How do you create a single public class that should be used by downstream consumers but then nicely organize the classes it depends on in packages?

For example (somewhat contrived), I have a class UserDao that relies on LdapPersistenceHelper and DBPersistenceHelper. The UserDao class is sitting in a package called com.company.dao and i would like the two helpers to live in a package called com.company.dao.persistencehelper. However, I do not want to make the two helpers generic enough that they could be used by others. How do I that? If I make the helpers "protected" (really, no modifier) then I can't reach them from the UserDao. If I make them public, someone else might use them.


The root problem is that you're trying to use packages to "organize things nicely." When Java packages were created, there were two design goals: (1) globally unique class naming, and (2) facilitating use of the protected/default access modifier.

The fact that you are constrained to having a folder structure of source that matches the packages inevitably leads to trying to use them to create "pretty/organized folder structure." But that's not what it was created for, and as a consequence, it doesn't work very well with the access modifiers it was created to support.

Edit: As an aside, I am not passing judgement one way or the other. I realized my first sentence may have sounded critical. Lots of projects legitimately choose an organized and maintainable structure over trying to squeeze some extra bit of perceived value out of protected access. Is it really that bad if the helper utility is public? If you don't trust the other developers with access not to misuse it, can they be trusted not to just change the access modifiers too?
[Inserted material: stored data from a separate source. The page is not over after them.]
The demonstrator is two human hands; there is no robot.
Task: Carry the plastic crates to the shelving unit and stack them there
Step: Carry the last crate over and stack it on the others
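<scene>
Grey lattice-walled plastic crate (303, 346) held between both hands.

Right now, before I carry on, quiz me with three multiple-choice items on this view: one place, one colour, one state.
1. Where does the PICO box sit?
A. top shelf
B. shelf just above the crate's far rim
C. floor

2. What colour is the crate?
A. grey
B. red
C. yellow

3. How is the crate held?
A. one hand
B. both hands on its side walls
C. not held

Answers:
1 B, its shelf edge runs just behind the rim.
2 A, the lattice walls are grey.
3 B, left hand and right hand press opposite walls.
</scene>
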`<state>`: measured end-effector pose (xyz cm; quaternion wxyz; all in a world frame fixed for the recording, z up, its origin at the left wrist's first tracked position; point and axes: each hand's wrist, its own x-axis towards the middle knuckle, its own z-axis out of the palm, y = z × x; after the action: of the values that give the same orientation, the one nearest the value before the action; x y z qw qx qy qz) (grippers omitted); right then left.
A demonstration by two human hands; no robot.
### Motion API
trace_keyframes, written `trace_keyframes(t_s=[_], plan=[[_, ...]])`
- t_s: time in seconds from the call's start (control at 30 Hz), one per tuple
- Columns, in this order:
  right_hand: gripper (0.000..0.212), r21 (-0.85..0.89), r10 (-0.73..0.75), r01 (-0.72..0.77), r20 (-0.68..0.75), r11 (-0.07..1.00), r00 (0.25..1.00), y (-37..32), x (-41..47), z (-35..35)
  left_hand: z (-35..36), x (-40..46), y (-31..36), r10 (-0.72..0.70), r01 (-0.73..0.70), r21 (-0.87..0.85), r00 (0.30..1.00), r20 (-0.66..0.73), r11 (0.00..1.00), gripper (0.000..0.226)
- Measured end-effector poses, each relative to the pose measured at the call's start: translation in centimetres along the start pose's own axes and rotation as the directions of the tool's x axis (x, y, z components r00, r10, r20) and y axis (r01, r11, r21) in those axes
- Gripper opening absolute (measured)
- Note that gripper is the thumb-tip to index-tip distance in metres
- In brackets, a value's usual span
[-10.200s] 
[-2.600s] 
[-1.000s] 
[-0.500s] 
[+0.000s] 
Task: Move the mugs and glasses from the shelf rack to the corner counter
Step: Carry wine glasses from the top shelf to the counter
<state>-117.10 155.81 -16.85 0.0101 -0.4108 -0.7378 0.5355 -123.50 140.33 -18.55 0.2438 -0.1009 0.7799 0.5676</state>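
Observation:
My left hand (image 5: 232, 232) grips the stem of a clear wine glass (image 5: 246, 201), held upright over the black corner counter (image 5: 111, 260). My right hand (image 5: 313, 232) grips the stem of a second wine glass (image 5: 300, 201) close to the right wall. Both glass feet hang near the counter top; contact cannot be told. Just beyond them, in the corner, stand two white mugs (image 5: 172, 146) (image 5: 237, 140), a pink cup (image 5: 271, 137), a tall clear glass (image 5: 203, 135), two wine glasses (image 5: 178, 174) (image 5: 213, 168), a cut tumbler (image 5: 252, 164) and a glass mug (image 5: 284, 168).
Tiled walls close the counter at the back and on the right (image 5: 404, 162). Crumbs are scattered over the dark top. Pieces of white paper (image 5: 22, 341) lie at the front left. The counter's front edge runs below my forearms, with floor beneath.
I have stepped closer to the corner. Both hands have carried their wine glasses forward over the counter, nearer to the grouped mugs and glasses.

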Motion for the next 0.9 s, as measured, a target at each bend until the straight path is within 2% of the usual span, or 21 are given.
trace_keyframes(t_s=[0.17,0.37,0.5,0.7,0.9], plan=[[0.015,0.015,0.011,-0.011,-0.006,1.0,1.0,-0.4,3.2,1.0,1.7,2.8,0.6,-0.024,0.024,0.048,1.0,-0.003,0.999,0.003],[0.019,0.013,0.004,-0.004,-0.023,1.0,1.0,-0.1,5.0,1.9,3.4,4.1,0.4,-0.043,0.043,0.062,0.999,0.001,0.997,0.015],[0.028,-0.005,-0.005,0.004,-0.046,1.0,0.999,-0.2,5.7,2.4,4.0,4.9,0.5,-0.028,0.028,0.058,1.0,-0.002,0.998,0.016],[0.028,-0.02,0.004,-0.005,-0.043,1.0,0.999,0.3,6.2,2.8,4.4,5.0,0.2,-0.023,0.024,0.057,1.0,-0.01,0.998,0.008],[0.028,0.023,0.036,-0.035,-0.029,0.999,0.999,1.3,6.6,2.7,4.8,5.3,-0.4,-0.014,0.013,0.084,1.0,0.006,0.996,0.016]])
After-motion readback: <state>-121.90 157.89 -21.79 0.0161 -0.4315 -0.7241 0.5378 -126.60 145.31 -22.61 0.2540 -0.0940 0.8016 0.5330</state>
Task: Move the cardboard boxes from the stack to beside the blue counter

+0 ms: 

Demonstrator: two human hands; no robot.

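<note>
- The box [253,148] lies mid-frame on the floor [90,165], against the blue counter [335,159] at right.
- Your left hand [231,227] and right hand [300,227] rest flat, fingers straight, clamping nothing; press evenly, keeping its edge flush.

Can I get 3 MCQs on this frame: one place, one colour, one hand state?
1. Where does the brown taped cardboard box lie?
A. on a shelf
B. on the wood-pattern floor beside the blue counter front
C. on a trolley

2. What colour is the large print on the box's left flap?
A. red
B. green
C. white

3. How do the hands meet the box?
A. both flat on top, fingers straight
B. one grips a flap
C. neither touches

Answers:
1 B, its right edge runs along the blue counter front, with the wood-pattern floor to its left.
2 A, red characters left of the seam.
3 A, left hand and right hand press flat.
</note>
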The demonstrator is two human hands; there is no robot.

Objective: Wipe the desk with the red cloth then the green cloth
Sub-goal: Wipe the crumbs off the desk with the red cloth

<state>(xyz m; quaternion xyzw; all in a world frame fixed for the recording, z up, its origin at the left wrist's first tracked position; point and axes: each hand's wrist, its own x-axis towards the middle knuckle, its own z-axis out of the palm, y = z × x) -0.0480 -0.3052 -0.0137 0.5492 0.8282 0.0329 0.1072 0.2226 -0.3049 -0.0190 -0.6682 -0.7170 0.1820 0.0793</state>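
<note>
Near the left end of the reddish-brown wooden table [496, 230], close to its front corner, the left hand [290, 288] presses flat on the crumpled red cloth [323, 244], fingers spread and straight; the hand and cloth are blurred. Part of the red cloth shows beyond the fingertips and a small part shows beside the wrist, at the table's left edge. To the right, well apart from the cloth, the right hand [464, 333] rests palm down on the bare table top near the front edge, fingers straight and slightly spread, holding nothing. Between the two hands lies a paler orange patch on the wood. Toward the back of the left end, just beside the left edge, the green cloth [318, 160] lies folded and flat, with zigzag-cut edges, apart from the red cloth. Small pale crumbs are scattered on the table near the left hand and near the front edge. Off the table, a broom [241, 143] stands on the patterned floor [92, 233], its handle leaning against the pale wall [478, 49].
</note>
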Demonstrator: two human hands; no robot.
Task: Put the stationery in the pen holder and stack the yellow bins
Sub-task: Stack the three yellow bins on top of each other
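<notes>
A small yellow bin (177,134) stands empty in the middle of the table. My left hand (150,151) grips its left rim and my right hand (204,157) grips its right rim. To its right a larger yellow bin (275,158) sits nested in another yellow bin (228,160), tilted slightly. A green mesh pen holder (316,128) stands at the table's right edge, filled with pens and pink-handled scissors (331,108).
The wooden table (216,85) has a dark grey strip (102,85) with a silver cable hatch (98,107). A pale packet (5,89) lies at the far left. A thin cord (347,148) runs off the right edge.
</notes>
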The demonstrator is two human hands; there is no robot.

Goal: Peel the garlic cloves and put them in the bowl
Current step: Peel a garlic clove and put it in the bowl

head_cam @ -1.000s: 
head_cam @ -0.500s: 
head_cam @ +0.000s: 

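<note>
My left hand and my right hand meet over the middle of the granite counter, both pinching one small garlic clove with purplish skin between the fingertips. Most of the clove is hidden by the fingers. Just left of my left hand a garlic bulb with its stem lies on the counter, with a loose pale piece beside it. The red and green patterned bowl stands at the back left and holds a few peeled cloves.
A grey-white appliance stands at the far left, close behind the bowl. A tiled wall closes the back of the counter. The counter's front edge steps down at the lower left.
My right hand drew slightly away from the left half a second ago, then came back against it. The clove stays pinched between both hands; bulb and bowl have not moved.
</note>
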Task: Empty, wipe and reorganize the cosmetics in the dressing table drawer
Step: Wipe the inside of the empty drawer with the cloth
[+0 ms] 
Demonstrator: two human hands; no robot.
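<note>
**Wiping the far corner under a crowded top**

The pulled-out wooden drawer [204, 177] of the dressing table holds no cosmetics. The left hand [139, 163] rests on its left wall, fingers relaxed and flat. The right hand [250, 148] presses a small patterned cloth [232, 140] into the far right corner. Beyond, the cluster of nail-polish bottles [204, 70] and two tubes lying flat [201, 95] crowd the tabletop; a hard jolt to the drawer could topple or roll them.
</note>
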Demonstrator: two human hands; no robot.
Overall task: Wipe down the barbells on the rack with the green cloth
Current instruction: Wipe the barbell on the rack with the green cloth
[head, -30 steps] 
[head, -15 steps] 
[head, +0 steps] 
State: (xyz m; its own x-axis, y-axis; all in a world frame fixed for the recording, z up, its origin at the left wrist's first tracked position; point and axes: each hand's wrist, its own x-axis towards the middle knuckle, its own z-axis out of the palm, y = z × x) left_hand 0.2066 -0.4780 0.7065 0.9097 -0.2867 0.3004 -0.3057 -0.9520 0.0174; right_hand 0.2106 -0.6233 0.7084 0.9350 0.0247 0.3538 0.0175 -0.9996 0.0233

There is no way to enforce this, unless you place the classes in the same package. No way to define sub-package visibility.


One option is to put them in the same package as the public class, but with package access.

If you are using OSGi, you can leave implementation packages out of the set of exported packages.


I would not worry about others using them. Just document them as internal packages, maybe even put them under a package "internal" or "impl". If somebody anyways uses them inappropriately, they can only harm and blame themselves (the only harm might be dealing with backward incompatible changes to those classes).

If you want stronger isolation, use OSGi.


Note: One possible way around this (if you are distributing a JAR for others to use) is to use an obfuscater (I recommend ProGuard) to obfuscate the non-publicly consumable classes; again this does not prevent deliberate malfeasance, but it makes it pretty darn clear that there's no contract for downstream compatibility with those classes (and it makes it technically difficult to figure out how to use them).